Intersect Points (Shelley start)

Network Last Byron Slot Block Hash
Mainnet 4,492,799 f8084c61b6a238acec985b59310b6ecec49c0ab8352249afd7268da5cff2a457
Preprod 1,598,399 7e16781b40ebf8b6da18f7b5e8ade855d6738095ef2f1c58c77e88b6e45997a4
Preview Origin (no Byron) N/A

Store Interface

Abstract database layer supporting SQLite (default) and PostgreSQL:

type Store interface {
    InsertBlock(ctx, slot, epoch, blockHash, vrfOutput, nonceValue) (bool, error)
    InsertBlockBatch(ctx, blocks []BlockData) error
    GetBlockHash(ctx, slot) (string, error)
    GetBlockByHash(ctx, hashPrefix) ([]BlockRecord, error)
    GetLastNBlocks(ctx, n) ([]BlockRecord, error)
    GetBlockCountForEpoch(ctx, epoch) (int, error)
    GetForgedSlots(ctx, epoch) ([]uint64, error)
    GetLastSyncedSlot(ctx) (uint64, error)
    UpsertEvolvingNonce(ctx, epoch, nonce, blockCount) error
    SetCandidateNonce(ctx, epoch, nonce) error
    SetFinalNonce(ctx, epoch, nonce, source) error
    GetFinalNonce(ctx, epoch) ([]byte, error)
    GetEvolvingNonce(ctx, epoch) ([]byte, int, error)
    GetCandidateNonce(ctx, epoch) ([]byte, error)
    GetLastBlockHashForEpoch(ctx, epoch) (string, error)
    GetNonceValuesForEpoch(ctx, epoch) ([][]byte, error)
    StreamBlockNonces(ctx) (BlockNonceRows, error)
    StreamBlockVrfOutputs(ctx) (BlockVrfRows, error)
    InsertLeaderSchedule(ctx, schedule) error
    GetLeaderSchedule(ctx, epoch) (*LeaderSchedule, error)
    IsSchedulePosted(ctx, epoch) bool
    MarkSchedulePosted(ctx, epoch) error
    UpsertSlotOutcomes(ctx, epoch, outcomes []SlotOutcome) error
    GetSlotOutcomes(ctx, epoch) ([]SlotOutcome, error)
    IsEpochClassified(ctx, epoch) bool
    MarkEpochClassified(ctx, epoch) error
    DeleteSlotOutcomesBefore(ctx, epoch) (int64, error)
    HasBlockAtSlot(ctx, slot) (bool, error)
    TruncateAll(ctx) error
    Close() error
}
  • SQLite (SqliteStore): Default for Docker/standalone. Uses WAL mode, single-writer, modernc.org/sqlite (pure Go, CGO_ENABLED=0 compatible).
  • PostgreSQL (PgStore): For K8s deployments with CNPG. Uses pgx/v5 connection pool. InsertBlockBatch uses temp staging table + INSERT ... ON CONFLICT DO NOTHING for duplicate-safe bulk inserts.

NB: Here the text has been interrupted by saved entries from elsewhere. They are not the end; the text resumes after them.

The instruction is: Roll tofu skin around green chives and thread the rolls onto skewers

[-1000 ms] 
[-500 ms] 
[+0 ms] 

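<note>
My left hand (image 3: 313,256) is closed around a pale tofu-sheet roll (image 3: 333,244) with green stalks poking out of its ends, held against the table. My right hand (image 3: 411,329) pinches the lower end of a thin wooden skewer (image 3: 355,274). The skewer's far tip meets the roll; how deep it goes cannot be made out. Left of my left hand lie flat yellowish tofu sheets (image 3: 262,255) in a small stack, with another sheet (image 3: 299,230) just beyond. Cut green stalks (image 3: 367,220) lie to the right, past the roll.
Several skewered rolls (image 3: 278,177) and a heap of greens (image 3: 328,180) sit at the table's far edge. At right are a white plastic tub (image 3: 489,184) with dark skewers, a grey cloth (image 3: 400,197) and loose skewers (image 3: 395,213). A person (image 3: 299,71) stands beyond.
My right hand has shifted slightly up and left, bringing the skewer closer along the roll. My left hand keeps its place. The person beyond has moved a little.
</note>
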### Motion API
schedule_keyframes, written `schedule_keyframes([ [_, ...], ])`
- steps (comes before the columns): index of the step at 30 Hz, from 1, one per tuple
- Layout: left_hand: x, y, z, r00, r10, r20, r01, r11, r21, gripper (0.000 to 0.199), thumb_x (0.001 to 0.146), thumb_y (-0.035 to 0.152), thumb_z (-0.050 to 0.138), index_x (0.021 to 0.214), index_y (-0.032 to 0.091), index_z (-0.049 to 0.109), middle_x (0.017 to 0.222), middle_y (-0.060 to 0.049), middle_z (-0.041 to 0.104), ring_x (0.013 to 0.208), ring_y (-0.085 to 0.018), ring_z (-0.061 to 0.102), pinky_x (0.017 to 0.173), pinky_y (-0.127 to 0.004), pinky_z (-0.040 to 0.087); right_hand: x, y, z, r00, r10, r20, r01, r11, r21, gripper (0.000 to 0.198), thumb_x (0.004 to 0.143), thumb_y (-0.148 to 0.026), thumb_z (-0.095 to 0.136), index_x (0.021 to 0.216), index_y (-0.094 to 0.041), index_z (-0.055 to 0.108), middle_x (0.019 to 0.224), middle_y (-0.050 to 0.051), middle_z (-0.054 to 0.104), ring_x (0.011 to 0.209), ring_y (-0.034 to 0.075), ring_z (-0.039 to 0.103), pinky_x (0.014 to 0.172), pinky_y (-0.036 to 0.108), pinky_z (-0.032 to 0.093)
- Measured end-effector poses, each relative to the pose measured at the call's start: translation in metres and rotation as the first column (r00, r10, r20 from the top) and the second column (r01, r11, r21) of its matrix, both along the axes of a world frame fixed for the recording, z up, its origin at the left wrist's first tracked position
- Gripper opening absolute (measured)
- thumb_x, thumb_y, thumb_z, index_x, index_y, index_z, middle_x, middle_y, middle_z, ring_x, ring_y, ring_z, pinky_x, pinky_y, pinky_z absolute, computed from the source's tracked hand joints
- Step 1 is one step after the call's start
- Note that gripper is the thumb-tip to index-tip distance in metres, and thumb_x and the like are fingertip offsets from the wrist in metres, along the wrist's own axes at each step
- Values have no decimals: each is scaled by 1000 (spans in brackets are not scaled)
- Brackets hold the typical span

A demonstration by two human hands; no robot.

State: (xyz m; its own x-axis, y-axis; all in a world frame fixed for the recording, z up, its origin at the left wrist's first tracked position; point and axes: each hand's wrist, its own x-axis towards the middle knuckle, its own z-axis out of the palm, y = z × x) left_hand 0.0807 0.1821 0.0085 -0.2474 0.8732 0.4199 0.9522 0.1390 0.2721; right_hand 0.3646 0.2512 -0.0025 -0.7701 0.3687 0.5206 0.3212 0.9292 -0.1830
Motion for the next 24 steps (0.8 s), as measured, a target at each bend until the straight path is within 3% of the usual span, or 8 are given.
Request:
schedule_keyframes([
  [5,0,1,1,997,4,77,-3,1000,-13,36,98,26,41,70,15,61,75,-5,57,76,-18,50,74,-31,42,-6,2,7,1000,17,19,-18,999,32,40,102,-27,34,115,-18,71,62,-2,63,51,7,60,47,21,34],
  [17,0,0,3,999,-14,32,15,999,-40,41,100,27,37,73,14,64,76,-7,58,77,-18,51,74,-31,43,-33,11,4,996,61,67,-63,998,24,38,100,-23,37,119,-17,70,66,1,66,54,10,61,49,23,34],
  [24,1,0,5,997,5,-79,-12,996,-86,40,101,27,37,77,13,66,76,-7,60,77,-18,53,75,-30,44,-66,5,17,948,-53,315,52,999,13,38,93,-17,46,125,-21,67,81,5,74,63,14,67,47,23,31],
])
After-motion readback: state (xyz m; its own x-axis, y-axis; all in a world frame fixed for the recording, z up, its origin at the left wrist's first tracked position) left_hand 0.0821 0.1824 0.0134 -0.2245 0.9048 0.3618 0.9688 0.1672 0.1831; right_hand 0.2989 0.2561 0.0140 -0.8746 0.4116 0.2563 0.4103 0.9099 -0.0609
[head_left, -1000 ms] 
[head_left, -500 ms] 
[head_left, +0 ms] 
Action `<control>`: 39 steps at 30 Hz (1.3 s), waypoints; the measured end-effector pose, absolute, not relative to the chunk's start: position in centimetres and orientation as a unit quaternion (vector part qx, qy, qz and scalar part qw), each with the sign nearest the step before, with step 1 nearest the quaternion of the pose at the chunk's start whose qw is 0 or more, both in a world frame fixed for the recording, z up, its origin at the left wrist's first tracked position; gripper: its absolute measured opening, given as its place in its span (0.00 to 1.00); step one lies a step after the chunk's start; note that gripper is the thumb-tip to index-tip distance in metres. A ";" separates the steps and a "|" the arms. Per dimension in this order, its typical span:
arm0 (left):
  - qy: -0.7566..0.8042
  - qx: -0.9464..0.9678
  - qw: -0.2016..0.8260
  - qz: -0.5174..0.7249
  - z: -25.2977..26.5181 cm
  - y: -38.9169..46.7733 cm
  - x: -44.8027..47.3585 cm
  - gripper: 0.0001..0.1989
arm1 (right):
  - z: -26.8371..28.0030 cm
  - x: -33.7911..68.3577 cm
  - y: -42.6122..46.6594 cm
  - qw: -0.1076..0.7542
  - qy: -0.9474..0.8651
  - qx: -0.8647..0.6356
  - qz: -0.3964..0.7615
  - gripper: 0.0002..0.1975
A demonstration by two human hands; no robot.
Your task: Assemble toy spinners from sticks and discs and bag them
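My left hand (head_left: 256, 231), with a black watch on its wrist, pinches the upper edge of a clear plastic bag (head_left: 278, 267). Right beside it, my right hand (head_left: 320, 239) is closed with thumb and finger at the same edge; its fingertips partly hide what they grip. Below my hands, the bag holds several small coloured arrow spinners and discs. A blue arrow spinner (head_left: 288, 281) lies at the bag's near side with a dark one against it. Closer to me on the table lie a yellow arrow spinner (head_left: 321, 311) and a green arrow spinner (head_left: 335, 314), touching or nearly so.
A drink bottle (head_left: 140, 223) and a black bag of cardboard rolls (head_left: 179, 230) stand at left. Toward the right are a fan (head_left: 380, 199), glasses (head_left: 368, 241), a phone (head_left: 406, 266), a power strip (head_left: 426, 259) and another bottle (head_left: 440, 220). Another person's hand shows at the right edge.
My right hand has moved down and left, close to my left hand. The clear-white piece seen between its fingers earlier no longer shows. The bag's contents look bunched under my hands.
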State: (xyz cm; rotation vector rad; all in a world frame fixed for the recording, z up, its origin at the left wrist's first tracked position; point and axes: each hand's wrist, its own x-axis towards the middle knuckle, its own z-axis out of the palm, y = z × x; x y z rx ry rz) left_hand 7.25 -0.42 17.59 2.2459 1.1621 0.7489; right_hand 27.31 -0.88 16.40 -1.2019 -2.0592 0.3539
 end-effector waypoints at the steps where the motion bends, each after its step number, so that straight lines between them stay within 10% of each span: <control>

All INSERT operations use ON CONFLICT (upsert) for idempotency on restarts.

Features

  • Real-time block notifications via Telegram/Twitter (with duck GIFs/images)
  • Configurable duck media: duck.media = "gif", "img", or "both"
  • Inline keyboard buttons for /leaderlog, /nonce, /duck subcommands
  • Social network toggles: telegram.enabled, twitter.enabled in config
  • Chain sync using blinklabs-io/adder with auto-reconnect and host failover
  • Built-in CPraos leaderlog calculation (replaces cncli sidecar)
  • Multi-network epoch calculation (mainnet, preprod, preview)
  • VRF nonce evolution tracked per block in SQLite or PostgreSQL
  • TICKN nonce computation from local chain data (full mode) with Koios fallback
  • NtC local state query for direct stake snapshots (mark/set/go)
  • Koios API integration for stake data and nonce/block-hash fallback
  • WebSocket broadcast for block events
  • Telegram message chunking for messages >4096 chars
  • DB integrity check on startup with nonce repair
  • Leaderlog history classification (forged/battle/missed) as resumable background job
  • Koios REST API calls via koiosGetWithRetry with 429/503 backoff and 30s HTTP timeout

Leaderlog

CPraos Algorithm

Validated against cncli for preview and mainnet (epoch 444: 35/35 actual blocks matched predictions). Key difference from gouroboros consensus.IsSlotLeader(): Cardano uses CPraos (256-bit) not TPraos (512-bit).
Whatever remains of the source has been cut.